Sergio Oliveira Moraes
– Água, mamãe, água!
Crianças choravam pedindo água.
Água havia ali bem perto, nas casas, nos pátios, mas era proibido sair das fileiras.
– Água, mamãe, água!
(“A noite”, de Elie Wiesel, Editora Sextante, 2021, p. 40).
Crianças, todos os judeus de Sighet (hoje parte da Romênia) aguardando os vagões de carga que os levariam aos campos de concentração. Há que voltar a eles. Preciso agradecer e homenagear a professora Adriana Dias, falecida precocemente dia 30 último.
Tomei conhecimento dela pela sua pesquisa sobre neonazistas no Brasil. Foi por seu monitoramento que fiquei sabendo que o número de células neonazistas em nosso país saltou de 75 para 530 de 2015 a 2021. Foi ela também que encontrou publicada em “sites” neonazistas, em 2004, uma carta do ex-presidente Jair M. Bolsonaro (https://noticias.uol.com.br/politica/ultimas-noticias/2021/07/28/pesquisadora-acha-carta-de-bolsonaro-em-portais-neonazistas.htm).
Lendo seu obituário soube, entre tantas outras coisas, que sofria com a Síndrome dos Ossos de Vidro (o nome vem da facilidade com que os ossos do corpo se quebram), que foi referência na luta pelas pessoas com deficiência, que coordenou a Associação Vida e Justiça de apoio às Vítimas de Covid-19. Aos 53 anos – cedo demais – ela se foi. Fiquei particularmente triste e indignado, cedo demais. Desculpe o egoísmo, Professora. Seu sofrimento, dezenas de internações e cirurgias, ossos se quebrando, um fatal câncer no cérebro – e eu pensando na importância do seu trabalho. Eles estão entre nós e são muitos. A senhora alertou.

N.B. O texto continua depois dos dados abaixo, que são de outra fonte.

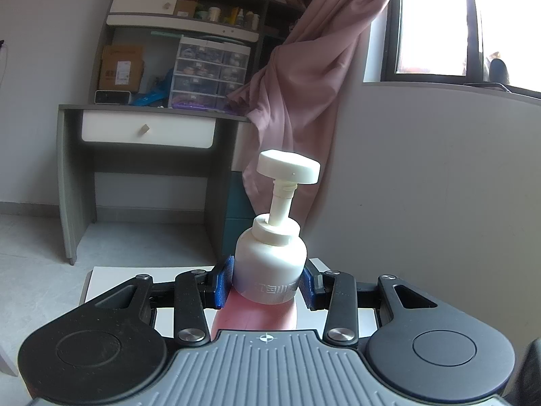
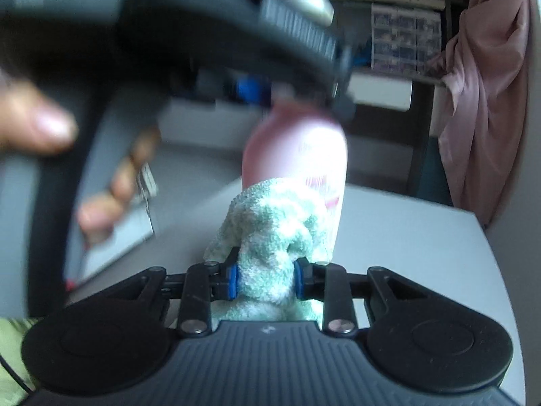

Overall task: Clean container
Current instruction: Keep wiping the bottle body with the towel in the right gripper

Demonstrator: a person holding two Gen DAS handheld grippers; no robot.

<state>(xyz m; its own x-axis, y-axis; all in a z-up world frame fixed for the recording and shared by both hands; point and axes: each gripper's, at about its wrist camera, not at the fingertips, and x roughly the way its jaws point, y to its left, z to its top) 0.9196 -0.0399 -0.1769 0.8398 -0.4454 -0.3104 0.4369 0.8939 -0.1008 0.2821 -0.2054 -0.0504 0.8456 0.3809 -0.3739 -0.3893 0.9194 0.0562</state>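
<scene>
Clamped in the right gripper point(image 2: 265, 280): a bunched green-and-white cloth point(image 2: 270, 230), squeezed hard between the blue pads. Spilling up and forward out of the pinch, right against the lower side of the pink bottle point(image 2: 297, 149). Too blurred up there to say how much of the wad truly touches.

Further out, pinched shut on that bottle's white shoulder, just under the pump head point(image 1: 288, 165): the left gripper point(image 1: 266, 282). Held from the top only, then, over the white table point(image 2: 405, 237); no telling whether the base rests on it, hidden behind the cloth. At the left edge of the right wrist view, a person's fingers point(image 2: 33, 128) around the other handle.

Now the worries. A narrow grip on a smooth, rounded shoulder, and a sideways push coming in low: probably enough leverage to swing the bottle in the pads, or pop it loose onto the table. Rubbing too hard could also drag the cloth out of its pinch, with only a small fold caught. Working upward brings the two grippers close together, so a knock looks possible. And any bump on that raised pump head likely means a squirt of soap.
</scene>
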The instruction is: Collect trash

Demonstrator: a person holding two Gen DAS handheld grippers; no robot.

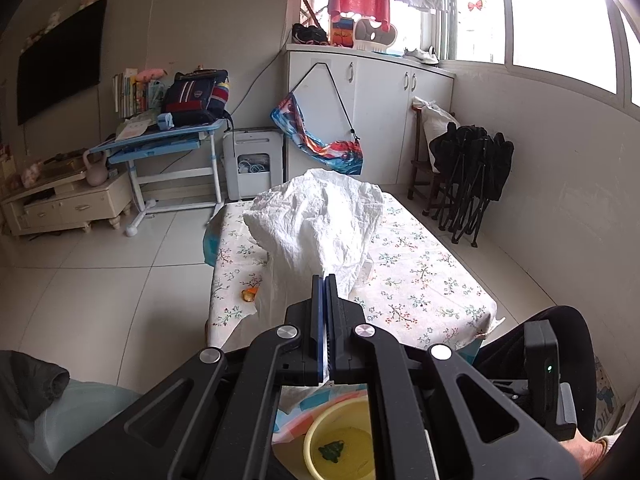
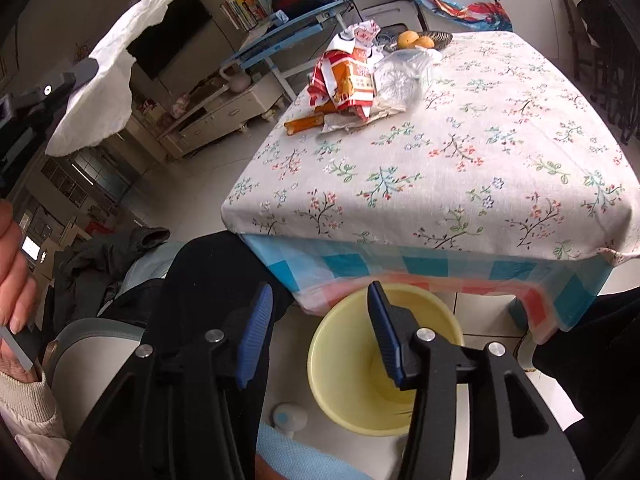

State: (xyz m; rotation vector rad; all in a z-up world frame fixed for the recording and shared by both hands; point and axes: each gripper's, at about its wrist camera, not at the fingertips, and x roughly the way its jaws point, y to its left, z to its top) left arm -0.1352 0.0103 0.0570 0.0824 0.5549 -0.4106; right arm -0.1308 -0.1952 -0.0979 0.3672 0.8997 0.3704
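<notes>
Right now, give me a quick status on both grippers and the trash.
Left gripper shut on white tissue, held up. Right gripper open, empty, over yellow bin. Wrappers on table. Path to bin clear.

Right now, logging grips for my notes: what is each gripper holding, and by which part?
Left gripper pinches the crumpled white paper by its near lower edge. Right gripper, jaws apart, holds nothing.

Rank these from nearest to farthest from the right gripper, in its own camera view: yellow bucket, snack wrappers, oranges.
1. Yellow bucket, on the floor just below the right gripper.
2. Snack wrappers, mid-table, left side.
3. Oranges, at the table's far edge.
</notes>
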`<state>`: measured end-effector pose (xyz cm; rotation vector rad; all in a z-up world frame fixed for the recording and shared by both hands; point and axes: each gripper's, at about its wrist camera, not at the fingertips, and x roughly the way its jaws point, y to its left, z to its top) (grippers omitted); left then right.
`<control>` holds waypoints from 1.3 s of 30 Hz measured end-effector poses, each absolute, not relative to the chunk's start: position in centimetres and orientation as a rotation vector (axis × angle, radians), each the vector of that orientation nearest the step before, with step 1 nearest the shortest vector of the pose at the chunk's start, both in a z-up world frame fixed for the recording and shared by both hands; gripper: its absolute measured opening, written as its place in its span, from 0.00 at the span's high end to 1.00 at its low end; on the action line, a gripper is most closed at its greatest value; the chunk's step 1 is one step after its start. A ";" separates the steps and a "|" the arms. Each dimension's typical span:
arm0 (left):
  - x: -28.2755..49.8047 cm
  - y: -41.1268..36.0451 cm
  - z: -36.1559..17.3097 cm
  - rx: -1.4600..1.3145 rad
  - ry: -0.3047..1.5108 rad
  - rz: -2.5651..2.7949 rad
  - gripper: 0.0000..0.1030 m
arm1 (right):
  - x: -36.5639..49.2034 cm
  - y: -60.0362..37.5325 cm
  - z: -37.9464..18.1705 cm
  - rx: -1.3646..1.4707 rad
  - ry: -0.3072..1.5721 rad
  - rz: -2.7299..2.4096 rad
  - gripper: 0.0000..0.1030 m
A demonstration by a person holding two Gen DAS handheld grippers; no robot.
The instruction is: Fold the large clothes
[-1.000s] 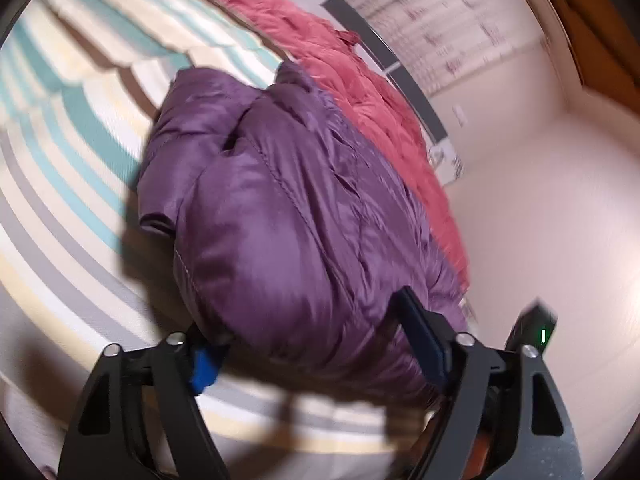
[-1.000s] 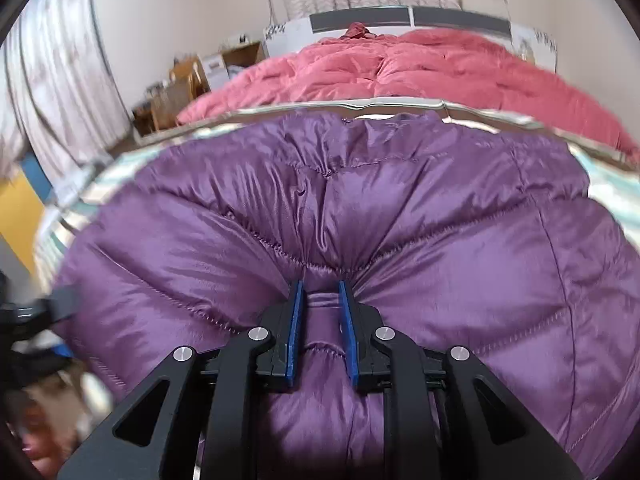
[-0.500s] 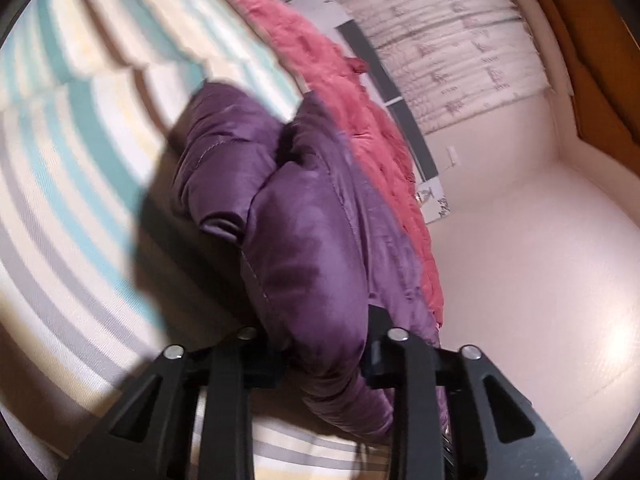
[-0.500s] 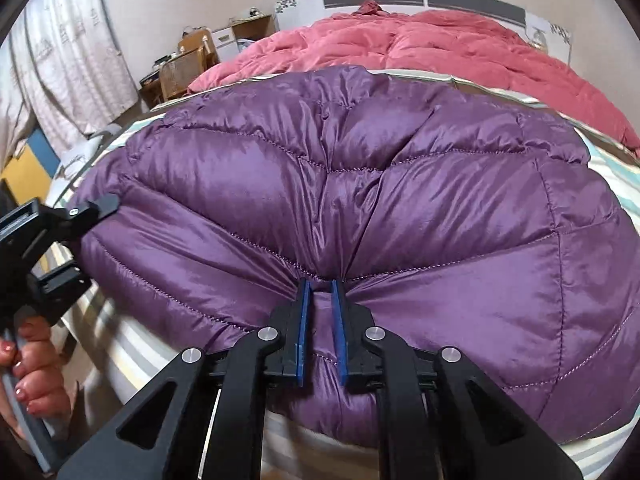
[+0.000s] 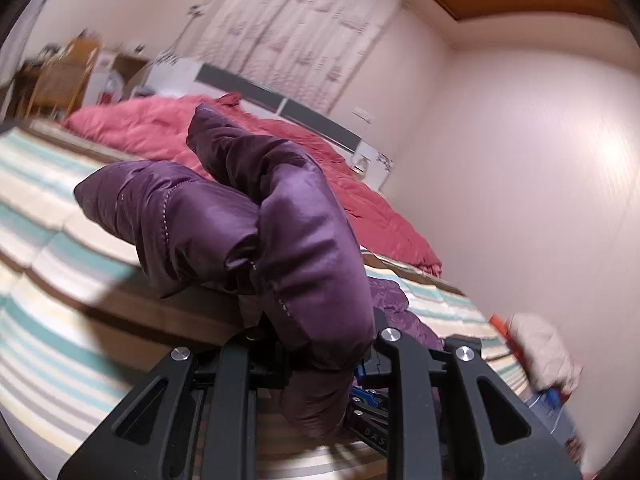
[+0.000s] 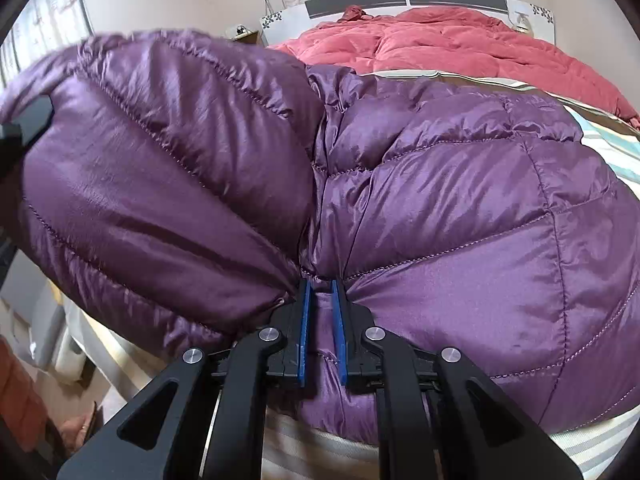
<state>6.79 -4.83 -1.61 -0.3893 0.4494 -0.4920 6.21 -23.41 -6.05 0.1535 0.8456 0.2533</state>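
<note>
A shiny purple quilted down jacket [image 6: 440, 184] lies on a striped bed. My right gripper [image 6: 320, 304] is shut on a pinch of its near edge, at the middle of the hem. My left gripper [image 5: 320, 356] is shut on another part of the jacket [image 5: 288, 232] and holds it lifted above the bed; the fabric bulges over and hides the fingertips. In the right wrist view this lifted part stands as a big fold on the left [image 6: 160, 160], with the left gripper's black frame [image 6: 28, 120] at its left edge.
The bed has a cover [image 5: 60, 264] striped in teal, cream and grey. A red duvet [image 6: 440, 44] lies at the far end by the headboard [image 6: 400, 0]. A pale wall [image 5: 520, 160] is to the right. A beige bundle [image 5: 540, 344] lies at the bed's right side.
My left gripper has closed on the jacket and lifted that side up and over toward the middle. My right gripper has kept its hold on the near edge.
</note>
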 end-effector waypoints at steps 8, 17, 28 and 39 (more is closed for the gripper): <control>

O choro das crianças judias pedindo água, a importância de lembrar, refletir sobre o que levou ao nazismo, seu trabalho professora, para que não se repita. Mas desde que chegaram as fotos, as notícias, ouço o choro das crianças Yanomami: “- Água, mamãe, água!”. Penso nesses choros, das crianças em “A noite”, das crianças Yanomami. Penso se não há algo em comum que vai além da dor física: a dor de ver seu próprio povo aviltado, exterminado. Para quem se importa, como compreender que o Ministério da Mulher, Família e Direitos Humanos (do desgoverno Bolsonaro) foi contra o envio obrigatório de água e leitos de UTI para os yanomamis durante a pandemia? Negar até água potável?

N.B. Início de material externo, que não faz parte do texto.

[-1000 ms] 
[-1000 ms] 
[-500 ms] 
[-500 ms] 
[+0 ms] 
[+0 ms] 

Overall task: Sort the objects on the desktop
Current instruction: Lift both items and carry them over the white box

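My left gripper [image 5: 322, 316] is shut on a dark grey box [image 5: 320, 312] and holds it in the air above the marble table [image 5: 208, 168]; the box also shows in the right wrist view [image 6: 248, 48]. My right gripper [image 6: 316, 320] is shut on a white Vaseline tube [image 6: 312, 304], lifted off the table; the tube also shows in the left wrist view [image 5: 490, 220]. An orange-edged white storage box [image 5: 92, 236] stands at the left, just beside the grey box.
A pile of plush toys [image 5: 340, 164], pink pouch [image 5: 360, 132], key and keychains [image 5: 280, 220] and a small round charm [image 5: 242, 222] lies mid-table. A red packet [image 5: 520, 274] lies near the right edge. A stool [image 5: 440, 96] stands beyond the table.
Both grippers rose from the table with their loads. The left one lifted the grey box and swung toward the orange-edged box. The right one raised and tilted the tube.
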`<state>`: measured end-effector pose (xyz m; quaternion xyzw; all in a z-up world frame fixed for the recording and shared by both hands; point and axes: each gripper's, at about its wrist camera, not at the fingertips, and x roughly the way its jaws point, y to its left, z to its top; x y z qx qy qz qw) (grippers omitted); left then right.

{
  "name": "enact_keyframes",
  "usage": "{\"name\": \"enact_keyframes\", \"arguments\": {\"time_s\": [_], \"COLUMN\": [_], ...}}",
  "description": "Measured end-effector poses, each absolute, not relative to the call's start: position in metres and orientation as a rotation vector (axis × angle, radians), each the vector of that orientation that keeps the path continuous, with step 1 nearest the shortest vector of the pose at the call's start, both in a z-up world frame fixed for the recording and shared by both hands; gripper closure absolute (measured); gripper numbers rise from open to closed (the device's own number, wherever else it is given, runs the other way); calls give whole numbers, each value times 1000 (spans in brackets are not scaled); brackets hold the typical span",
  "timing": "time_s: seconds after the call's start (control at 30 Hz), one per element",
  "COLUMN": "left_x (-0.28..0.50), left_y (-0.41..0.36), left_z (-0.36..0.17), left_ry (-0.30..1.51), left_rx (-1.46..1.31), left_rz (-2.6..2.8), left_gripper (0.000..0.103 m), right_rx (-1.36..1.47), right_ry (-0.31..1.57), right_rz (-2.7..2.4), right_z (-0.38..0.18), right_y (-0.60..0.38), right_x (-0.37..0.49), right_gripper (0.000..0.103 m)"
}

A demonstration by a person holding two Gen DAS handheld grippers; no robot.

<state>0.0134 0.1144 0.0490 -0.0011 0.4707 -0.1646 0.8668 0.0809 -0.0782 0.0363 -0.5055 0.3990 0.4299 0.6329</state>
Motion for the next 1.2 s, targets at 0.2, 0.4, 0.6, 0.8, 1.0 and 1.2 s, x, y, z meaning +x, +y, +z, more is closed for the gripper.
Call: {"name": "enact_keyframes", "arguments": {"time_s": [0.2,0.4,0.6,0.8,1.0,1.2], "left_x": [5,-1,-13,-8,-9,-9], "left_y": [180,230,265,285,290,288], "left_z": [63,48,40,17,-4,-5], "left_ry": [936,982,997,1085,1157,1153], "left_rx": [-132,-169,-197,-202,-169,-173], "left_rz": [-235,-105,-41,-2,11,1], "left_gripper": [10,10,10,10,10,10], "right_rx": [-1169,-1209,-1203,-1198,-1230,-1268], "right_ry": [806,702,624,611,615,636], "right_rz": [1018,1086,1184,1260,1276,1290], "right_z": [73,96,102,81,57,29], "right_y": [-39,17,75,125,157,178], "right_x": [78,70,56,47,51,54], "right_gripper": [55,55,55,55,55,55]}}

Como compreender quem tem uma absoluta indiferença pela vida do outro? As vidas dos povos originários, dos humildes, dos negros, das minorias incomodam. As vidas dos judeus também incomodavam e, para muitos, ainda incomodam. Há algo em comum com a tragédia que assistimos em nosso país?
Não por acaso, Hannah Arendt em seu livro “Origens do Totalitarismo” trata – na Parte II – do tema Imperialismo – e aí do colonialismo como parte das origens do nazifascismo que virá (os boêres construíram campos de concentração na África do Sul, para ficar em um exemplo). Não por acaso somos um país colonizado, com um passado escravagista que se nega a passar. Não por acaso essa colonização também é marcada pelo extermínio dos povos originários. Talvez em comum também o genocídio dos povos indígenas. Não é comparação, não teria conhecimento e nem direito de fazê-lo, mas minha revolta é comum, e por mim posso falar.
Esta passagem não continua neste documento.